→ **Prompt**: From the data below, please reproduce exactly everything from the line that contains "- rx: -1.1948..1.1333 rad" down to the line that contains "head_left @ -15", with both ends included.
>>>>
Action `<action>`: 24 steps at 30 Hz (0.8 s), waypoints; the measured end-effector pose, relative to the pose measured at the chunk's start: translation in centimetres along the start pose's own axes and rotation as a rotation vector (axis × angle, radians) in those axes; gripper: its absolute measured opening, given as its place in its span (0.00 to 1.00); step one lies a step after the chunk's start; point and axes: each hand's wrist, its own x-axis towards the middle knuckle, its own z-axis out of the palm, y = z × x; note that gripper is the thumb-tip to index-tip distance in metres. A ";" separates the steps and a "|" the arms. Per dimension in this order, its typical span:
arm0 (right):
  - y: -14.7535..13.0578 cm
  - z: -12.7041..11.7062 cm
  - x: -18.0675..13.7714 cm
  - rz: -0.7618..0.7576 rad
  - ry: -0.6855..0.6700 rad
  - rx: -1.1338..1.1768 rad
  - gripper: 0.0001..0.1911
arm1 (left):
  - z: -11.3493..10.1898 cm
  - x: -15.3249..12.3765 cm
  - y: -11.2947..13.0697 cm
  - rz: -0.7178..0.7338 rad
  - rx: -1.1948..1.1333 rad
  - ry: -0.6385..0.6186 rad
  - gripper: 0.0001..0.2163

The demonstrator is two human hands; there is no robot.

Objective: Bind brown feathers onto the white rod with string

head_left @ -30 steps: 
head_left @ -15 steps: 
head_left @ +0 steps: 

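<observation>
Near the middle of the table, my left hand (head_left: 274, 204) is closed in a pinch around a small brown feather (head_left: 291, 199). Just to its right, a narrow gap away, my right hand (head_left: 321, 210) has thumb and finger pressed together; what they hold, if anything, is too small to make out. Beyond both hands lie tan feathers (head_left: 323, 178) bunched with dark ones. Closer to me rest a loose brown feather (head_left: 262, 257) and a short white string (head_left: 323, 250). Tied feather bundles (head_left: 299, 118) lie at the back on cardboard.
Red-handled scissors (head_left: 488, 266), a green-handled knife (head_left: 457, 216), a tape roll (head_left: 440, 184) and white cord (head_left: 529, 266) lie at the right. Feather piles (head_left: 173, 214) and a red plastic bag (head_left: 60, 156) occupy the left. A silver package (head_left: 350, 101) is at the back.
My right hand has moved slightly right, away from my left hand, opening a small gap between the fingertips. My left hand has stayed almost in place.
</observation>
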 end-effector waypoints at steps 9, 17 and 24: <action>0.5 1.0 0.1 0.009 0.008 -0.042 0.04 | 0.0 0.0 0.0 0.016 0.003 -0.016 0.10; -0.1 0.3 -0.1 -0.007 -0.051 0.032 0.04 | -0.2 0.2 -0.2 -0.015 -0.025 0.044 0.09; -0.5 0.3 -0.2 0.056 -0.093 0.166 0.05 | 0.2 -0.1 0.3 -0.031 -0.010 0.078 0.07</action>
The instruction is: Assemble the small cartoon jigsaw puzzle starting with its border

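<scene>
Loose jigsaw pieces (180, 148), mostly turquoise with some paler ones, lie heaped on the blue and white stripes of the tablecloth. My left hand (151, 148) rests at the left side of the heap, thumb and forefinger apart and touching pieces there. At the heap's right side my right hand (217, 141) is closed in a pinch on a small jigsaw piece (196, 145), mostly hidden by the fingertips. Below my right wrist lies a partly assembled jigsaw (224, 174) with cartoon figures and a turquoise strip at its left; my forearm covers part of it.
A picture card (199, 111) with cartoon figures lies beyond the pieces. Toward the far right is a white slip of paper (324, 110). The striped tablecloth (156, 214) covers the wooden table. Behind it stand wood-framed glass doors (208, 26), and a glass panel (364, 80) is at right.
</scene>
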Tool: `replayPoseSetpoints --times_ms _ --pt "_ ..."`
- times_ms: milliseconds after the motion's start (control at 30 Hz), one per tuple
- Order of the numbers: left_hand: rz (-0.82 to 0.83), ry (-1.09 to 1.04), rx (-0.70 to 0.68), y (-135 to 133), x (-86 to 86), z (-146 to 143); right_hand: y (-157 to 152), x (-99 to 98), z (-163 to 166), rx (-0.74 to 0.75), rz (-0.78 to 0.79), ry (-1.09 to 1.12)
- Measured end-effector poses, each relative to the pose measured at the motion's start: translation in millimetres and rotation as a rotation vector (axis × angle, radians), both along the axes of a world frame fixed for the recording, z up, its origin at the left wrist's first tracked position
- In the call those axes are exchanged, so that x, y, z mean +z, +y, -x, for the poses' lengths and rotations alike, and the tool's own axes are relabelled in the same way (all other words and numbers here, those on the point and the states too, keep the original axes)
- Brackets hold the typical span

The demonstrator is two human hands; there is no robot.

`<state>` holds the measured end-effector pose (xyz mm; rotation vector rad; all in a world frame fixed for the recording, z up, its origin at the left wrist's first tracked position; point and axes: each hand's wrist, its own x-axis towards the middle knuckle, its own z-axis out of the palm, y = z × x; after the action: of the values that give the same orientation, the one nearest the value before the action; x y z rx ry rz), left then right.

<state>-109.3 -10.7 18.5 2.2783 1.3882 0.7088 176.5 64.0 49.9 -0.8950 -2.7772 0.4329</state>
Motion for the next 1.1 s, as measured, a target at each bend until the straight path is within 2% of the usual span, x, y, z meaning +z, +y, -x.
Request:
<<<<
→ **Output below**:
  - rx: -1.1948..1.1333 rad
  - ry: -0.6385..0.6186 rad
  - gripper: 0.0001..0.2163

The demonstrator is two human hands; there is no robot.

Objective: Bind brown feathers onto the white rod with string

head_left @ -30 steps: 
head_left @ -15 steps: 

That was the complete answer.